Another remarkable Clifford Duffy poem, Bargain, at Fictions 4.
Here is an excerpt, but please see it for yourself at his site to experience the whole thing with its proper visual context.
Bargain basement love. Let her to begin.A soft start. Incipient to rays of sun. and whether the big inn. And at first plate, a wretched coal diver! Of this ass she walks home vertical street down the declining upward to her house. resting her ass to the . Zhou you are this rental thief, a fiat against capitalism! And your whore body. Vengeance in their accent and lips, but O how ssoft that back of her skin small of her back. Backlogging to her love, and approximately her head wears minks, stoles, and greens, puttees, and purposeful tunes of air.
(Clifford Duffy, Bargain)
I find this poem very powerful. I feel variations in the speeds and intensities of pressure. Note for example this part of the html [I have not learned the language and I please request corrections].
body. Vengeance in
It seems the tag keeps 'body.' 'Vengeance' and 'in' together on the same line (at Duffy's location), even if you adjust the page size so that they might otherwise be broken into different lines. The overall effect I would like to account for is why it seems like a compression then release of pressure in this part of the text.

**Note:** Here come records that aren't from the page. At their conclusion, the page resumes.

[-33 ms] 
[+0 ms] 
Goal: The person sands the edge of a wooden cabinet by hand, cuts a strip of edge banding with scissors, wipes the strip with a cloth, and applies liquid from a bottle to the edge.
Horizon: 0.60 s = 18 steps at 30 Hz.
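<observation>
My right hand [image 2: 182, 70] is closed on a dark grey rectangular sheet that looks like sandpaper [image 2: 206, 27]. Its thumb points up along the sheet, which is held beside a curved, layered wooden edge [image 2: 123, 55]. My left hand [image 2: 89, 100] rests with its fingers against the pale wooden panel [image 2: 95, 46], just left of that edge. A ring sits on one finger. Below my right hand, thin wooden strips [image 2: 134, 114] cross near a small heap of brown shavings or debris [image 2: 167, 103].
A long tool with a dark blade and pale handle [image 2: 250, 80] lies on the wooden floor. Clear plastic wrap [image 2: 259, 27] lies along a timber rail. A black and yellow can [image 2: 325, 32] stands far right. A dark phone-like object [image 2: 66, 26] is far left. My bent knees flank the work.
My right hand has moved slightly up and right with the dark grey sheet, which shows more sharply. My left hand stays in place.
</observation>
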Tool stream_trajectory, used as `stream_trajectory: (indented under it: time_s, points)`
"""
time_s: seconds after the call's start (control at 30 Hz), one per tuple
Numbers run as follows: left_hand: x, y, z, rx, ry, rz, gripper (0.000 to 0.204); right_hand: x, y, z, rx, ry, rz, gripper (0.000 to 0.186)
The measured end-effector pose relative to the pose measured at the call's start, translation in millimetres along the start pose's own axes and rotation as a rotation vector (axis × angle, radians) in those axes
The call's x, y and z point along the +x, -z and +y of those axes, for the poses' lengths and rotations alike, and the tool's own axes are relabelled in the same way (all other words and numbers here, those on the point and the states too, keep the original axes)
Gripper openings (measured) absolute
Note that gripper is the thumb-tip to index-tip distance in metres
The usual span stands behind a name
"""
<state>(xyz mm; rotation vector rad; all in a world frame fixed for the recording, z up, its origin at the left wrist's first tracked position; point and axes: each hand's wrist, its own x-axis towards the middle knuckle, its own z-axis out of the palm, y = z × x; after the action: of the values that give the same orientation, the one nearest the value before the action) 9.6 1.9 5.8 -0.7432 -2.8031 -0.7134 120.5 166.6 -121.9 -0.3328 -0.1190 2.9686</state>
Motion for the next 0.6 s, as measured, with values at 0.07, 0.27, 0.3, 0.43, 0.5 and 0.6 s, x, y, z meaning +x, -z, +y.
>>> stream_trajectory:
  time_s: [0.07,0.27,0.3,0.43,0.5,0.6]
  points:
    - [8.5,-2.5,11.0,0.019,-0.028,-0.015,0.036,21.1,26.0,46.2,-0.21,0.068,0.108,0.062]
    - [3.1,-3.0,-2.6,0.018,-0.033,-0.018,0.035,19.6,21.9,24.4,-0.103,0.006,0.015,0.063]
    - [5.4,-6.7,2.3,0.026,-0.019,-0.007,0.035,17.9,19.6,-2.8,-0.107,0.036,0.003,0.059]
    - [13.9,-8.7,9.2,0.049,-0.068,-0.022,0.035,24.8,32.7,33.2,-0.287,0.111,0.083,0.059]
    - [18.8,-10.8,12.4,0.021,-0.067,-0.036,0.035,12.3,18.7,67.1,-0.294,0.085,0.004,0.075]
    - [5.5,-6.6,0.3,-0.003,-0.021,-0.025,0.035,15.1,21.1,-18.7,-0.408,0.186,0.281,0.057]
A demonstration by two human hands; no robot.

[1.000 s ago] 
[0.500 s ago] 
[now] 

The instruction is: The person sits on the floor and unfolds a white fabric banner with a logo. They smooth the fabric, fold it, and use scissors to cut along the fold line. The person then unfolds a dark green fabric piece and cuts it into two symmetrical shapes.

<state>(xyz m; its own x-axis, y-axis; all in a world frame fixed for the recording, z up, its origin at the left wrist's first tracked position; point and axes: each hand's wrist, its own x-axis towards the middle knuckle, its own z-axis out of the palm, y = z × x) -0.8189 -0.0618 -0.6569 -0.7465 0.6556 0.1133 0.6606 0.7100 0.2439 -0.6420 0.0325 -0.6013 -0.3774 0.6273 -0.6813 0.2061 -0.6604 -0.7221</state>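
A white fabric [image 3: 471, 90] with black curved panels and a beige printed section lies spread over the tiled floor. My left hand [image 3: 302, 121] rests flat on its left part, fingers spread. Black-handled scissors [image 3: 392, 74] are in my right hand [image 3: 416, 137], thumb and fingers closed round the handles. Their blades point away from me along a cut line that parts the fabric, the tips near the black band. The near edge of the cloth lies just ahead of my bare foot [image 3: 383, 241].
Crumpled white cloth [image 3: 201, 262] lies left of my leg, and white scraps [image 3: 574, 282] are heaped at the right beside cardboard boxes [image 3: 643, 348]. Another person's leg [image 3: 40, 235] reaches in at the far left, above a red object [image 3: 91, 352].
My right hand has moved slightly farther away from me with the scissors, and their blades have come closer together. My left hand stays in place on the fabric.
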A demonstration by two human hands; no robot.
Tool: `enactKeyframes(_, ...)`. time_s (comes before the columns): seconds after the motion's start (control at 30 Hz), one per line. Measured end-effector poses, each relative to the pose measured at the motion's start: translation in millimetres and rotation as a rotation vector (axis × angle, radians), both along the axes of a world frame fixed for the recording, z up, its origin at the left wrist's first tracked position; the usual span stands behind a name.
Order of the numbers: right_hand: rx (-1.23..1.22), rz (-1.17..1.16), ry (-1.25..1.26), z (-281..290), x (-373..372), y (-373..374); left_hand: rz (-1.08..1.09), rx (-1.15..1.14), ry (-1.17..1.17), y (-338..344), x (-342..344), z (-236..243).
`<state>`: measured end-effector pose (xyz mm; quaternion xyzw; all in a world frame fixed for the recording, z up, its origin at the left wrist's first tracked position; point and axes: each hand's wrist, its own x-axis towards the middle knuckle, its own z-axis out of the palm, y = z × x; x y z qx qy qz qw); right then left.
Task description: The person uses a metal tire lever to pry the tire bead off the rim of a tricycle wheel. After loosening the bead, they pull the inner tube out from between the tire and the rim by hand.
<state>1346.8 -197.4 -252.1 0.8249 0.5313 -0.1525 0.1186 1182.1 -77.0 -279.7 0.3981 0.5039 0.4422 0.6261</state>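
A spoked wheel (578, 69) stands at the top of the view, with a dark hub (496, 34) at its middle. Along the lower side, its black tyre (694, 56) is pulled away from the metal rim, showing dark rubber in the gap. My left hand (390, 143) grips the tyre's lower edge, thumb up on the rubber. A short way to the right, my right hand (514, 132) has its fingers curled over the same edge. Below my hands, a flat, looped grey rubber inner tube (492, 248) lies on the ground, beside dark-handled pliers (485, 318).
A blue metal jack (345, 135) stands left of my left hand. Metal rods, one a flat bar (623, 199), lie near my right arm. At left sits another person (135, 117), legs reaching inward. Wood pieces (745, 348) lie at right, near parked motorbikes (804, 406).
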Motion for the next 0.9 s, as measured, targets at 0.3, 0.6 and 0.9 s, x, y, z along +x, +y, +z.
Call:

If 'in' and 'Vengeance' were on different lines, there would be a break in the speed of the text, like a pause. Before 'Vengeance' is 'body.' Of course there too would be a pause if they were on separate lines. The fact that they are all together makes them run into each other rather than be interrupted by pauses. But the period after body creates an intensity in the flow. The tag on the one hand forces the period-stop and the next sentence to run together; however the period is a force trying to separate the two from flowing into each other. So when reading over the period, we feel the intensity of that tension, as if pressure builds there. Then the fact that the next word 'in' follows directly after means that the pressure is forced to always release and explicate into the next sentence.